Date of Award

5-2018

Document Type

Thesis

Degree Name

Master of Science (MS)

Department

Parks, Recreation and Tourism Management

Committee Member

Dr. Robert Baldwin

Committee Member

Dr. Brett Wright

Abstract

Mrs. Margaret Lloyd was a philanthropist in South Carolina society who developed strong pro-environmental behaviors after a mid-life environmental epiphany. She passed away in 2014 and toward the end of her life she donated an 853-acre property - named Hardscramble - in Camden, South Carolina to Clemson University. The land and an associated endowment are valued at approximately $10 million dollars. There are stipulations that the donation be managed in accordance to her wishes, but they are vaguely identified legally as conservation values. Since her death there have been conflicting opinions among stakeholders as to her vision and values that should drive the conservation plan for Hardscramble. To give voice to Mrs. Lloyd ’s wishes and have the conservation plan for Hardscramble be vernacular in nature, the purpose of this research case study is to uncover and elucidate Mrs. Lloyd’s vision for the land and gift. This was accomplished through artifact analysis and interviews with people that knew Mrs. Lloyd and her vision for the land. Operationalizing Lloyd’s vision has implications for the management of educational and recreational activities as well as the conservation practices on Hardscramble.
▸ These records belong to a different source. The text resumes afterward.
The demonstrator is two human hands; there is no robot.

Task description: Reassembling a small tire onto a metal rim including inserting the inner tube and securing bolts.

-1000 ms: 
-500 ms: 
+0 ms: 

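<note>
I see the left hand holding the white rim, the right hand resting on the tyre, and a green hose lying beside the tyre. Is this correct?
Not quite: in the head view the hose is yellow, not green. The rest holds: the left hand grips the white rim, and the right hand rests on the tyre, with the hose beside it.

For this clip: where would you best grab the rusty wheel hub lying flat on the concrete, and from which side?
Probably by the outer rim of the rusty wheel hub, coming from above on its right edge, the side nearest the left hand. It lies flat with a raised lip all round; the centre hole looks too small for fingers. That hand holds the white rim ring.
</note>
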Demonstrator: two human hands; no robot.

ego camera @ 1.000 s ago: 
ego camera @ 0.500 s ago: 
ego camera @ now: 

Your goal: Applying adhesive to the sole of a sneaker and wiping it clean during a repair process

Results of this research indicate that environmental education and preservation of the natural components of the conservation area are of critical importance. The socially co-constructed results delineate that activity on the land should be facilitated with the integrity of the natural ecosystem in mind. Results were organized using Mrs. Lloyd ’s own words for overlapping, agreed-upon guiding principles. Contextualized within the increasingly emerging trend of intergenerational land transfers as an aging national population makes decisions about the legacy of their properties, this research also contributes to the scholarship of utilizing vernacular methods to establish conservation values to inform the management of protected areas.